Экоистка | страница 95



Кира вспомнила тот вечер в кафе, когда чуть не поругалась с подругами, с пеной у рта отстаивая доброе имя Гринберга. Почему они видели то, что не видела она? Конечно, они не могли знать о его махинациях, но что-то ведь в его личности, глазах и манере общения их насторожило? Почему же она видела только нимб над его головой?

А Жак и остальные почти тысяча человек, которые работают на него? Несут ему, как неутомимые муравьи, свой труд на подносе слепого восхищения и обожания.

А служение идее? Черт с ним, Давидом. Пусть он будет последним подонком, не жалко. Но кому, чему теперь служить ей, чьими идеями восхищаться? «Плевать на него – верните мне веру в возможность лучшей участи для всех нас».

Кира всегда считала себя хорошо разбирающейся в людях, снисходительно давала советы младшим коллегам или подругам, которые часто обращались к ней с просьбами расшифровать «что же он хочет на самом деле» либо «почему этот придурок не звонит»… Очень болезненно признаваться себе в том, что ты «полная дура».

Кира уничижала себя, препарируя свое самолюбие полдня, а к обеду почти убедила себя в том, что она полное ничтожество. Как ни парадоксально, но она почти забыла о Давиде. И даже не думала о том, что ее идеалы теперь невоплотимы, что CO>2 будет продолжать уничтожать планету, нефтяники – богатеть, а дети в Африке – болеть. О каком подвиге может идти речь, когда задето самолюбие?

Вероятно, поэтому, когда Максим неожиданно вошел в комнату и застыл в удивлении, она, не растерявшись, соврала: все в порядке, просто соринка в глаз попала. Ей даже удалось уверять его в этом весь вечер. Кира считала, что сильно оступилась, став для себя самой образцом недальновидности и глупости, а признаться в таком глобальном своем несовершенстве она не могла. Могла в шутку, с присущим ей естественным кокетством посмеяться над своим большим носом, костлявыми пальцами или над тем, что поставила на плиту пустую кастрюлю и ушла. Но признать интеллектуальную импотенцию она была не в силах.

                                         * * *

До вылета в Лондон оставалось пять дней, и единственное, о чем мечтала Кира, – это побыть оставшееся время в полном одиночестве.

Кира стала охранять информацию о махинациях Гринберга, как Кащей свои сокровища: чахла и упивалась ими. Даже восхищалась – как вообще возможно такое провернуть!

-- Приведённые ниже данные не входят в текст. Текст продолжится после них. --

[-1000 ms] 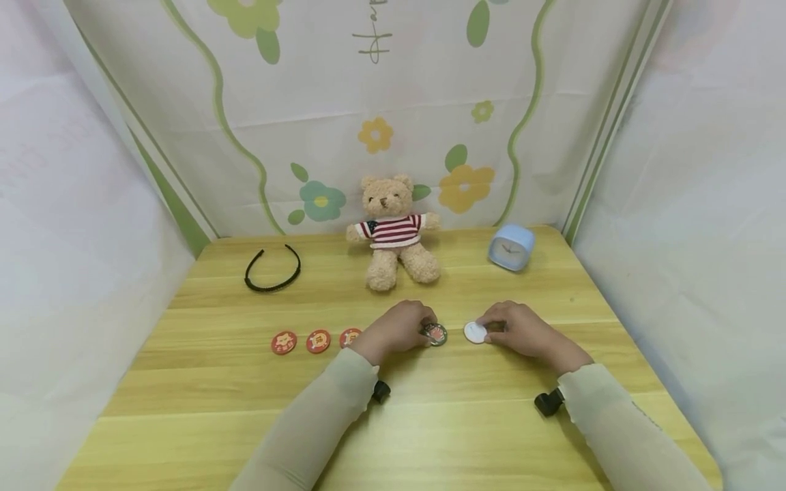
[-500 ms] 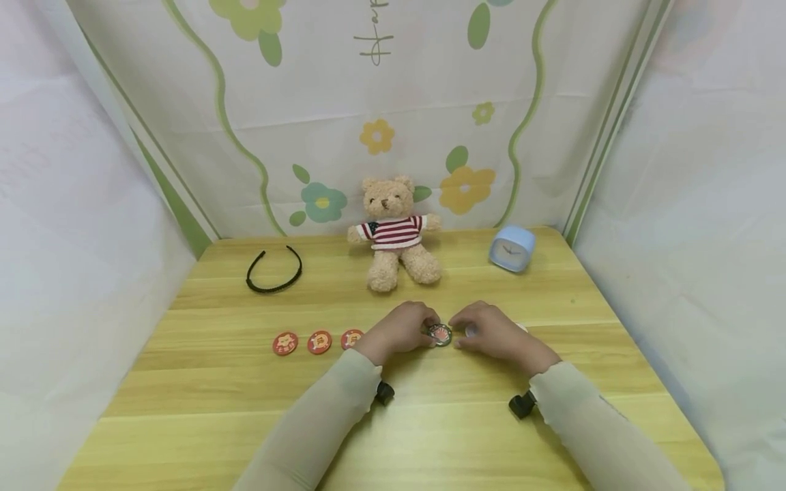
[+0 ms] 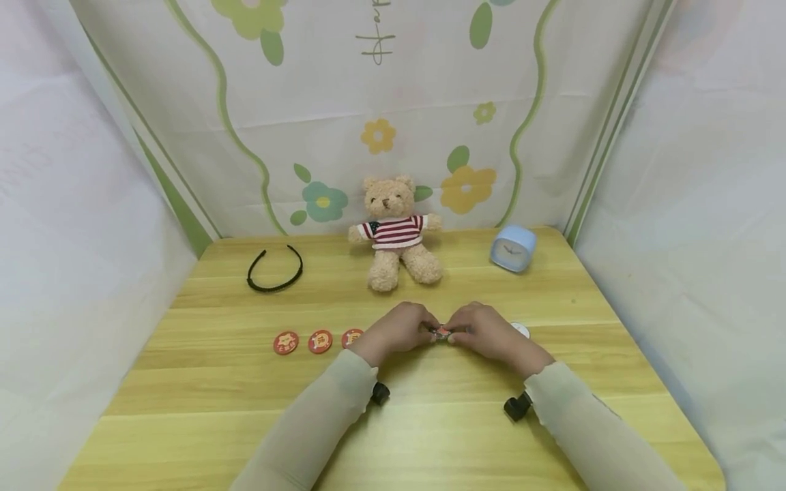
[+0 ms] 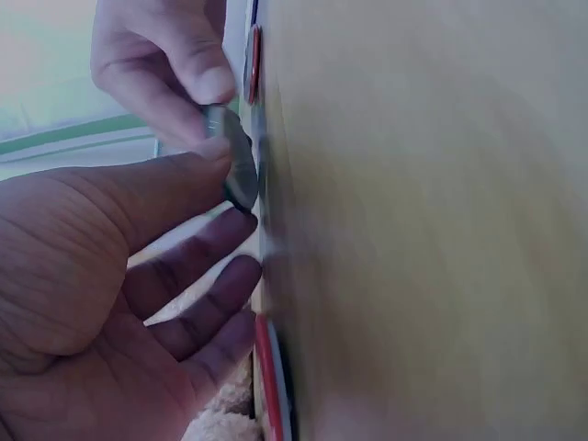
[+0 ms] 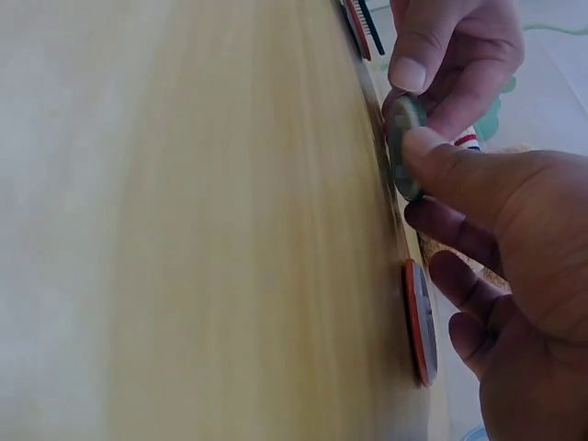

Она хорошо себя знала. Ей нужно было ровно четыре дня – ни больше, ни меньше, чтобы дойти до дна болезненного разочарования и начать подниматься наверх. И хотя моральное напряжение спустя эти дни спало, она по-прежнему не знала, что делать. Взяла телефон и стала медленно прокручивать телефонные контакты, начиная с «А». Позвонила Наталье Алексеевне. Все, что ей было нужно, это беспристрастный совет хорошего человека. Чтобы можно было выложить ему все, как попутчику в поезде.